▸ TASK DETAILS
Every line of the material that includes the word "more" is to be shown.

=== EXTRACTED INFORMATION ===

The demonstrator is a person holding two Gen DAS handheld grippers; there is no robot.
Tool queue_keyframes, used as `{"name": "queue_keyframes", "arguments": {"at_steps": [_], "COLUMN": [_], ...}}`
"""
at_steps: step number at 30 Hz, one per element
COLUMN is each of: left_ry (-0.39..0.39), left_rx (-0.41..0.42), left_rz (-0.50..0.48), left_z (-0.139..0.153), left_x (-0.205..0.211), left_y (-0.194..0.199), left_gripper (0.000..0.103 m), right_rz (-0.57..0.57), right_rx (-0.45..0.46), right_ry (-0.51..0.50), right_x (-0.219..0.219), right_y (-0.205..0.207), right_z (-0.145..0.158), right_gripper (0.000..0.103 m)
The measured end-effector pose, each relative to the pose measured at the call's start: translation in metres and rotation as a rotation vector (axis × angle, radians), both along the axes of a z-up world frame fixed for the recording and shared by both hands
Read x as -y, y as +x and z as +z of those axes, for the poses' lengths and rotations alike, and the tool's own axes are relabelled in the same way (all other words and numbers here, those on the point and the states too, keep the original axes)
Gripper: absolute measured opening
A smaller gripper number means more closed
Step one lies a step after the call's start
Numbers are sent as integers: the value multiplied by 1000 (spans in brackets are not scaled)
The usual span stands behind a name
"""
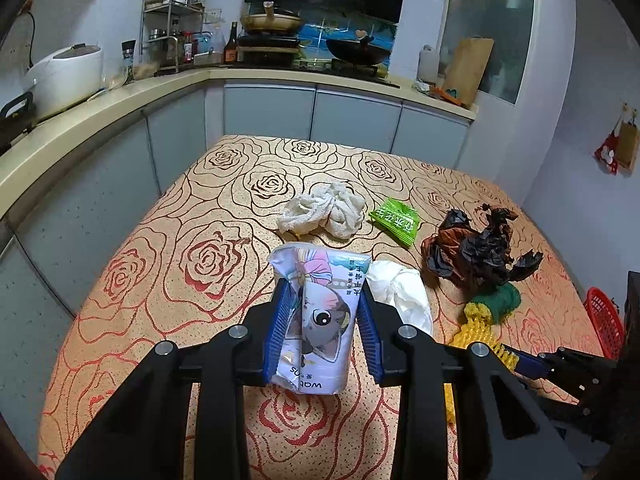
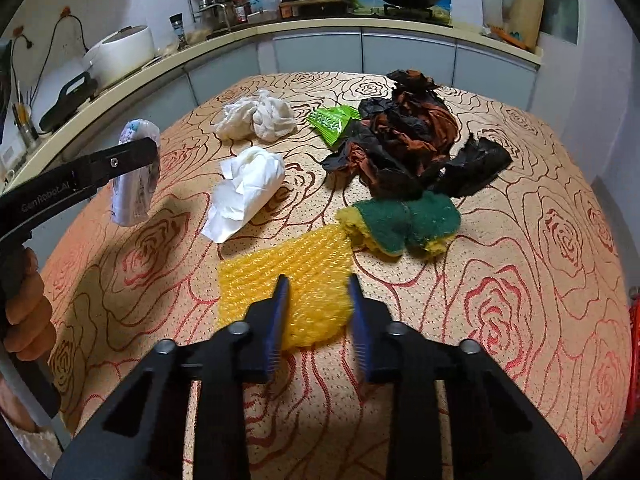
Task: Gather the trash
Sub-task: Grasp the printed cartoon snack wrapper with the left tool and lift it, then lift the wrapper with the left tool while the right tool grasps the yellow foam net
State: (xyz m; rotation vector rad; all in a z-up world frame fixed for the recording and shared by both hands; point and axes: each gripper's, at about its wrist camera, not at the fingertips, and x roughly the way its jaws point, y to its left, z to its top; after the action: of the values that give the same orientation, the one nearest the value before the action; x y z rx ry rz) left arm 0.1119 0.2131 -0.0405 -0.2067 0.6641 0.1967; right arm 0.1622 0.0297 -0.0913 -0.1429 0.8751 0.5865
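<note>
My left gripper [image 1: 322, 292] is shut on a crushed white paper cup with a cartoon cat [image 1: 320, 316] and holds it above the table; the cup also shows in the right wrist view [image 2: 134, 176]. My right gripper [image 2: 318, 292] is open, its fingers either side of a yellow foam net [image 2: 288, 284] lying on the table. Other trash lies on the rose-patterned tablecloth [image 2: 520, 240]: a white crumpled tissue [image 2: 248, 188], a white rag [image 2: 256, 118], a green wrapper [image 2: 332, 120], a black-brown plastic bag [image 2: 408, 148] and a green-yellow sponge [image 2: 400, 224].
A kitchen counter [image 1: 100, 108] with a rice cooker [image 1: 64, 72], bottles and a stove runs along the left and back. A red basket [image 1: 604, 320] stands off the table's right edge.
</note>
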Motion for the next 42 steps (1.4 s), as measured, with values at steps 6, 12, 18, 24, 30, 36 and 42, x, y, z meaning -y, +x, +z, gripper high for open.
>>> {"name": "queue_keyframes", "arguments": {"at_steps": [6,12,18,24,30,36,42], "left_ry": [3,16,34,57,84,92,92], "left_rx": [-1,7,16,32,47,56,74], "left_rz": [-4,-7,-22,-48,-82,-124,-178], "left_z": [1,5,10,19,26,31,39], "left_x": [3,10,20,34,52,73,97], "left_y": [-1,-5,-7,-5,-2,3,10], "left_gripper": [32,32,32,32,32,32,32], "right_rz": [-23,-58,-107,-161,-192,-247,-307], "right_rx": [-6,10,37,73,120,165,209], "right_ry": [35,61,79,99,107,125,137], "right_x": [13,31,54,84,103,129,157], "right_y": [-1,-3,-2,-4,-11,-6,-3], "right_z": [4,12,21,34,46,60,75], "right_gripper": [16,14,14,13,13,13,13]}}
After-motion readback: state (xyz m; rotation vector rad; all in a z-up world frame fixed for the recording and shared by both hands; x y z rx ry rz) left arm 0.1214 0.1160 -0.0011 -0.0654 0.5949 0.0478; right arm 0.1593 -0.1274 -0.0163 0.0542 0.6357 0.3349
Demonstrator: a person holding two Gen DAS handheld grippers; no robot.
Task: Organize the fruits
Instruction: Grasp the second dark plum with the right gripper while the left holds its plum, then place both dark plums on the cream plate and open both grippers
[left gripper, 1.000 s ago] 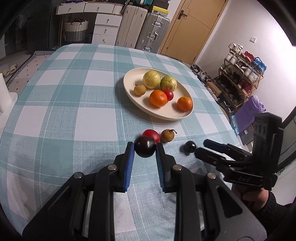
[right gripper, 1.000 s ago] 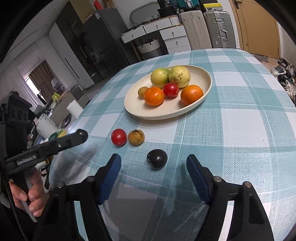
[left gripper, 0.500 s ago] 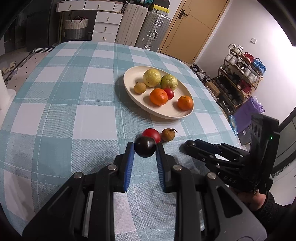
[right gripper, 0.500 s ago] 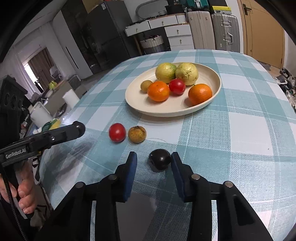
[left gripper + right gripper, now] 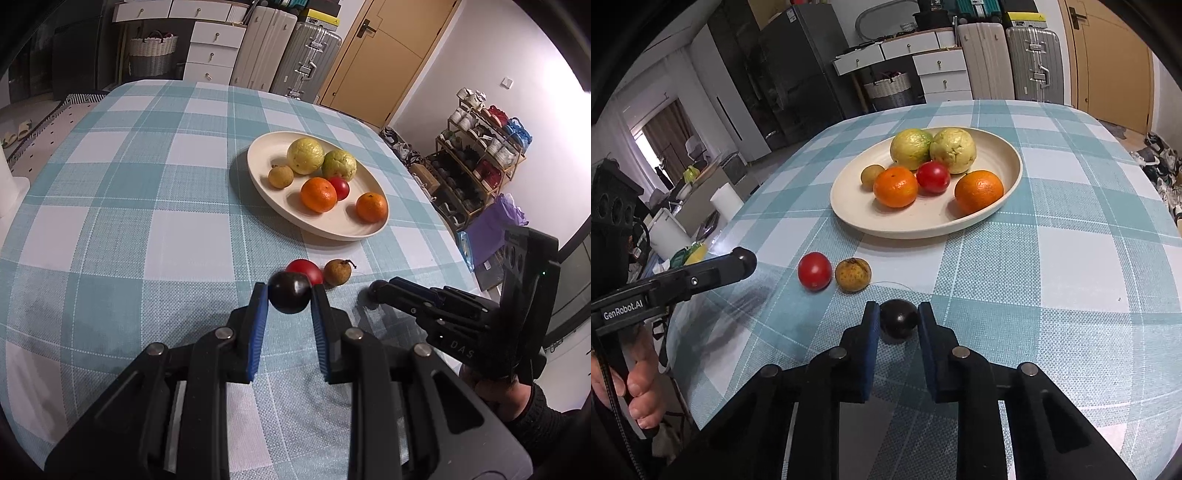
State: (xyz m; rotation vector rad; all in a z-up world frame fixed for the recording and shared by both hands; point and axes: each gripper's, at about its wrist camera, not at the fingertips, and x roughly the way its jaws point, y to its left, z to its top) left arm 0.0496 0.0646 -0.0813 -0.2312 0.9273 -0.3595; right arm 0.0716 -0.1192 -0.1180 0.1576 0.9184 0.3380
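Observation:
My left gripper (image 5: pixel 289 293) is shut on a dark plum (image 5: pixel 289 298), held a little above the checked cloth. Just beyond it lie a red tomato (image 5: pixel 309 268) and a brown speckled fruit (image 5: pixel 337 272). My right gripper (image 5: pixel 898 318) is shut on a second dark plum (image 5: pixel 898 321) that rests on the cloth, with both blue pads against its sides. In the right wrist view the tomato (image 5: pixel 814 270) and the brown fruit (image 5: pixel 853 274) sit just beyond and to the left. A cream plate (image 5: pixel 923 229) further back holds two oranges, two green-yellow fruits, a red one and a small brown one.
The plate (image 5: pixel 325 230) stands mid-table on the blue-and-white checked tablecloth (image 5: pixel 147 206). The right gripper's side (image 5: pixel 436 306) reaches in from the right, close to the left one. A person's hand (image 5: pixel 639 387) holds the left gripper's handle. The table edge runs near both grippers.
The right gripper's jaws have closed from wide open onto the dark plum on the cloth. The left gripper has kept still with its plum.

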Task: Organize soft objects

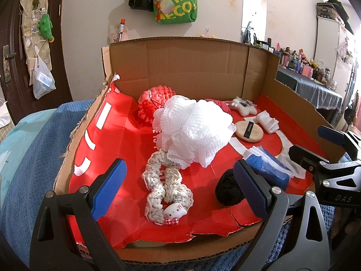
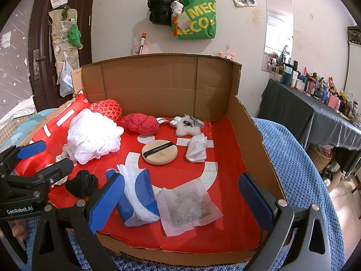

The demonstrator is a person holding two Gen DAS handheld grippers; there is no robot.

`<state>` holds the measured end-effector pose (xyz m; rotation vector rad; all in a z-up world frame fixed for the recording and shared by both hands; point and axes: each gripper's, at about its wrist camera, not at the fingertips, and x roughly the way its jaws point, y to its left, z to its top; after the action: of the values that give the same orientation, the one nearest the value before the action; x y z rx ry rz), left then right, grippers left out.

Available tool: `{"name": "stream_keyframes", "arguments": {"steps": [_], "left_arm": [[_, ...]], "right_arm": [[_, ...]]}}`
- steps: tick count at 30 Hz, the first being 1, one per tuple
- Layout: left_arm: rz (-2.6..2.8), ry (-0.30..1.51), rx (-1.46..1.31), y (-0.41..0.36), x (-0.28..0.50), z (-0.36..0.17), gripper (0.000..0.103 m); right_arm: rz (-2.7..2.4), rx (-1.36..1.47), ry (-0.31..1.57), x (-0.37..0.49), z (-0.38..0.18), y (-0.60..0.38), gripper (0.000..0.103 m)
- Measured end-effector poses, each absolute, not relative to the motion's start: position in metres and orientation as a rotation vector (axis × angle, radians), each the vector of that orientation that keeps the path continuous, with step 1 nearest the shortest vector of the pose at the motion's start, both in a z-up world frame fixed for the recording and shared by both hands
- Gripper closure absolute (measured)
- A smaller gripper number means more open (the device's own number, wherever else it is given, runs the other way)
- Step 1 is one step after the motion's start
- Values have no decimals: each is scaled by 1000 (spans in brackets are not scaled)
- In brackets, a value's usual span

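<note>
A cut-open cardboard box (image 1: 194, 65) with a red floor (image 2: 227, 216) holds soft objects. In the left wrist view lie a white mesh bath pouf (image 1: 194, 126), a cream crocheted band with a cat charm (image 1: 162, 187), a black scrunchie (image 1: 227, 187) and a red net ball (image 1: 151, 106). My left gripper (image 1: 180, 192) is open above the band. The right wrist view shows a blue sponge with white paper (image 2: 137, 198), a mesh sachet (image 2: 189, 207), a round powder puff (image 2: 159, 151), a white wad (image 2: 196, 149), a red knit piece (image 2: 141, 123) and a fluffy toy (image 2: 187, 126). My right gripper (image 2: 180, 203) is open over sponge and sachet.
The box rests on a blue towel (image 2: 293, 158). Its back and right walls stand upright; the left side is folded down. A cluttered table with a dark cloth (image 2: 315, 113) stands at the right. Bags (image 2: 194, 18) hang on the wall behind, a door (image 2: 56, 33) at left.
</note>
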<state>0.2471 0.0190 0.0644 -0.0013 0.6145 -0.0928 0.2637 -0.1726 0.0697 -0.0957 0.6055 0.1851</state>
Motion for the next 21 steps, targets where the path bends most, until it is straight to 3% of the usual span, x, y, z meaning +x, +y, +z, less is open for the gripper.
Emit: {"name": "stream_keyframes", "arguments": {"steps": [11, 21], "left_arm": [[-97, 584, -6, 19, 239, 68, 6], [-107, 599, -47, 17, 166, 92, 6]], "right_arm": [[194, -86, 600, 263, 71, -174, 0], [211, -18, 566, 212, 101, -193, 0]]}}
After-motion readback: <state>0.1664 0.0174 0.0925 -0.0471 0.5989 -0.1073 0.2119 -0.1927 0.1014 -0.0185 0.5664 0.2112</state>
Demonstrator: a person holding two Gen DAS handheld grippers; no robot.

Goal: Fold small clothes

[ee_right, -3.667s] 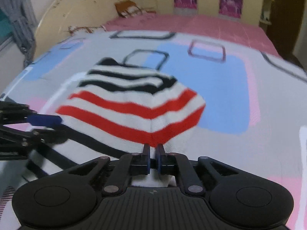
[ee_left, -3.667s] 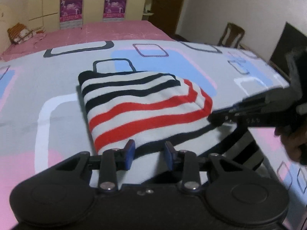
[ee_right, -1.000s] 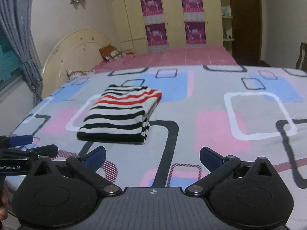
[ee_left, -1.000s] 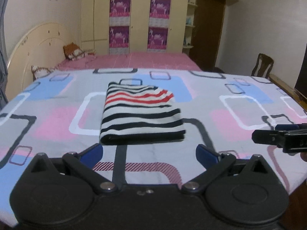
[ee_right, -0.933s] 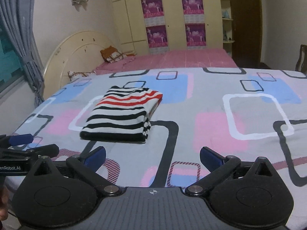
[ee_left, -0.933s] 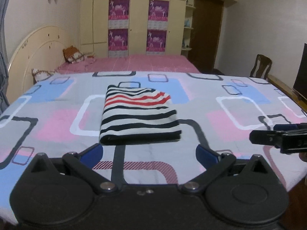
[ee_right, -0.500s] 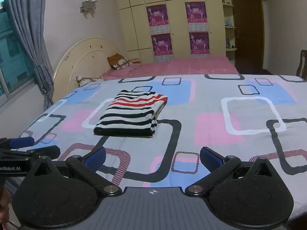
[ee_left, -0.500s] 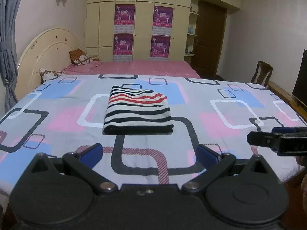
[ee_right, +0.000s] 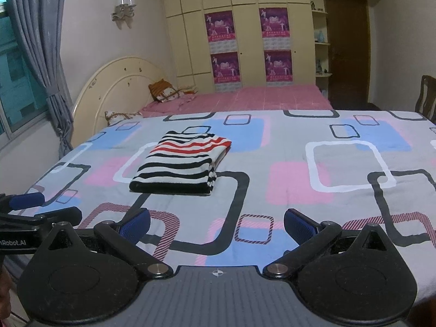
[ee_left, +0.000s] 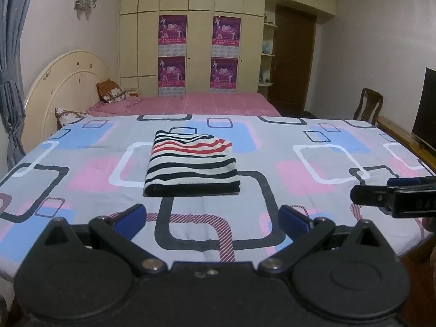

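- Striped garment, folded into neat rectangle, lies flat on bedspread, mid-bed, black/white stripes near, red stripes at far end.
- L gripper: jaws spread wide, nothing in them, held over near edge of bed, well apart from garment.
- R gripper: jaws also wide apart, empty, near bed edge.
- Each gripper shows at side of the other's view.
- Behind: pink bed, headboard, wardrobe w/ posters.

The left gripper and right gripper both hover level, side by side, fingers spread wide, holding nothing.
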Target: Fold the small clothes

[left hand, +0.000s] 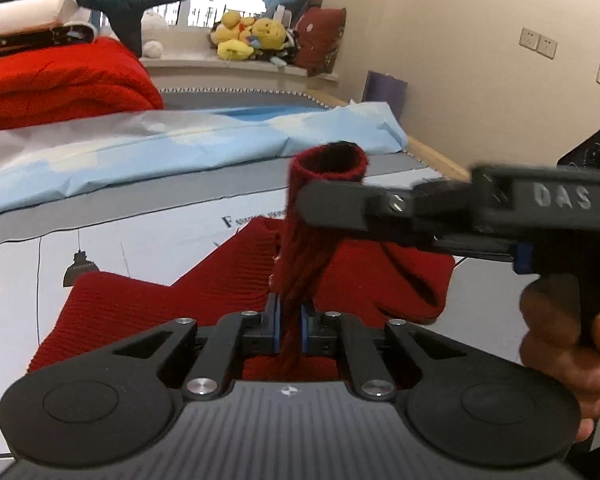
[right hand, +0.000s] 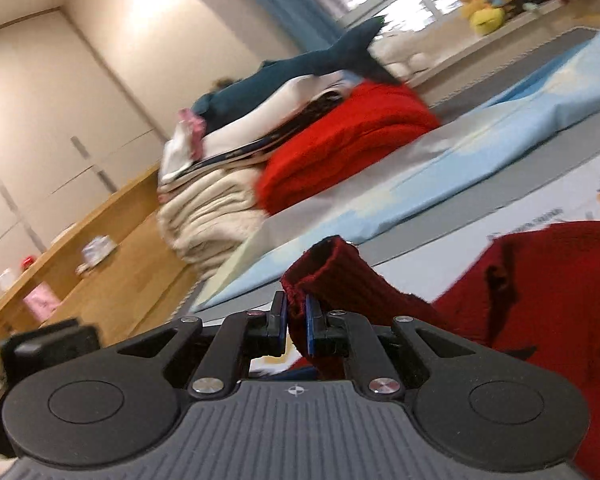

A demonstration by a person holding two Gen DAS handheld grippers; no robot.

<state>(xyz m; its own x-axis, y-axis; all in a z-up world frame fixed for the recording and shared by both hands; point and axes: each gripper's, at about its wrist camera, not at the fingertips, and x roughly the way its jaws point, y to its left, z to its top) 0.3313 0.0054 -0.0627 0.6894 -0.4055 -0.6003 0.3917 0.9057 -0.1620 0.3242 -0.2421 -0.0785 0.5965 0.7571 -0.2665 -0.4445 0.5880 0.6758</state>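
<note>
Two grippers are pinching one sleeve of the dark red knitted sweater [left hand: 140, 300], which is lying mostly spread flat on the bed [left hand: 140, 236]. The left gripper [left hand: 290, 320] is clamping the sleeve [left hand: 304, 248] lower down with its fingers narrow, and the right gripper [right hand: 296, 322] is squeezing it near the cuff [right hand: 328, 264], lifting it upright. Folding is looking barely begun: the body and the other sleeve are lying unfolded. No containers are showing.
</note>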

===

▸ OUTPUT OF THE TASK
A smaller gripper number means more closed
- A smaller gripper number means more open (the device's own number, wherever else it is given, runs the other way)

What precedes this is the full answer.